Arts, Dining & Entertainment

JAGfest shines spotlight on black female playwrights

Feb. 8-10—WHITE RIVER JUNCTION— Every February for the past two years, JAG Productions has invited African-American theatre artists to spend a week in White River Junction, to further the development of a new play or solo performance. Over the course of the one-week residency, three to five projects receive an intensive workshop, constructive feedback, and a staged reading for the public at Briggs Opera House.

The third edition of the festival of new works in African-American theatre, JAGfest 3.0, will be presented Feb. 8-10, and all the playwrights are black women. JAGfest 3.0 will include four staged readings of their works, each featuring a post-show conversation with the artists and moderated by Dartmouth scholars.

Play No. 1 will be held Friday, Feb. 8 at 7:30 p.m.: “The Last Day of Black History Month: A Conversation with a Naked Black Southern Lesbian by Maine Anders & Ayesha Dillabough.” The international “triple threat of burlesque” baptized by Michael Musto as one of NYC’s Creatures of the Night in Out Magazine, the “Maine Attraction” Anders shares her story of ancestry and artistic resilience with a personal and humorous timeline of our nation’s violent and systematic oppression. Hailing from Decatur, Georgia, Anders’ one-woman master-class on the prominent underbelly of American history, The play is a multimedia show featuring dance, comedy, music, and poetry unveiling hidden truths while facilitating acceptance, compassion, and unity.

Celebrate after the first play with the JAGfest Dance Party with DJ Sean at Piecemeal Pies in White River Junction, at 10 p.m.
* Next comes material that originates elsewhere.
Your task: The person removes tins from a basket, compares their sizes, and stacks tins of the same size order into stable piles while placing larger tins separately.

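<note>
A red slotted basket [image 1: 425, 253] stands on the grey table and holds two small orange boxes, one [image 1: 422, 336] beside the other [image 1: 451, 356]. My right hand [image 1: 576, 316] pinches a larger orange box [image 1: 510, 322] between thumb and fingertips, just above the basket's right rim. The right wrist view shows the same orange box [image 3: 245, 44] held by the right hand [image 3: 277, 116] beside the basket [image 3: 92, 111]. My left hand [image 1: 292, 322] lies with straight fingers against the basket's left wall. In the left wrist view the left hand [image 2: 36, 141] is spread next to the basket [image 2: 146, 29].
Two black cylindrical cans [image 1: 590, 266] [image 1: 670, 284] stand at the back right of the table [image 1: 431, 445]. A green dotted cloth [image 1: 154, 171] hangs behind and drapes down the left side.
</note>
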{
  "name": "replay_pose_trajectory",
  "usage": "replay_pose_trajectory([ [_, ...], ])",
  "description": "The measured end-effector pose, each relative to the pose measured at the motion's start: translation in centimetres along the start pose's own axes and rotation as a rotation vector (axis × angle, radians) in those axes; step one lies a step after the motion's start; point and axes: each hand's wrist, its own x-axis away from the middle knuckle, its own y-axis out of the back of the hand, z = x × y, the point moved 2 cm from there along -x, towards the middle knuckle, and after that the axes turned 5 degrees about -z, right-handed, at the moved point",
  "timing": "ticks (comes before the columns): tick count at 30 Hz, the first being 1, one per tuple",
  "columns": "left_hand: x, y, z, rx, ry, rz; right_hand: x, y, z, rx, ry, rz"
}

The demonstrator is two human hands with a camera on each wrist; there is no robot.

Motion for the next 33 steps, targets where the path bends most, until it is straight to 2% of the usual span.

Champagne toast, snacks and free of charge for JAGFest weekend pass ticket holders.

Play No. 2 is “Rabbit Summer” by Tracey Conyer Lee, Saturday, Feb. 9, at 4 p.m.  Wilson and Ruby have good jobs, a beautiful home, a child … working on another, while Ruby’s best friend, Claire, has just lost her unarmed black husband to the quick trigger of a white cop. Wilson idealizes his marriage and ignores the irony of his job as a police officer, smiling through pain Ruby wishes he would share. Tired of feeling helpless and trapped in her Huxtable-like existence, Ruby has a secret plan to fix the American gun problem and push her husband to unpack the legacy of false manhood. As Claire mourns in the comfort of her friends, secrets are unearthed stirring a pot of reality Wilson has never tasted, pitting Black against blue, gun violence against police brutality, manhood against fatherhood and love against need. The trio individually battle to live their truths in a country built on lies while navigating the uniquely American condition of “Being, While Black.”

Play No. 3, “If This Be Sin,” book by Kirya Traber will take place Saturday, Feb. 9 at 7:30 p.m. A new musical based on the life of the queer Harlem Renaissance entertainer Gladys Bentley the play focuses on Bentley’s life at a pivotal moment in the 1940s when she’s lost her prominence and is facing backlash at the dawn of the MacArthur era. Traber realized that given the spectacular scope of Bentley’s real life, any retelling deserves the spectacle and grandeur of a musical. The new work is being developed with a full musical score, and will represent Bentley in her early life as an infamous performer in Harlem, as well as her eventual choice to conform and marry a man in the early 1950s.

Play No. 4, “Blanks” by Gethsemane Herron-Coward, will be held Sunday, Feb. 10, at 4 p.m. Medical student Reese desperately hunts for the romance of her dreams while her “aunties” – Black women through history and media – dissuade, distract and try to save her from love’s violent abandonment, something they all experienced, something they all did not survive. “Blanks” interrogates how intimate partner violence, intersectional patriarchy, and neglect affect Black women’s pursuit of romantic and filial love. It asks if love conquers all, what happens when it conquers you?

Admission is $20 per performance and $50 for a weekend pass to all four shows. For more information and to buy tickets, visit jagproductionsvt.com/jagfest2019. Briggs Opera House is located at 5 South Main St., White River Junction.

Photo courtesy JAG Productions

The “Maine Attraction” Anders is one of the playwrights in JAGfest 3.0, reading her play “The Last Day of Black History” on the first day of the festival.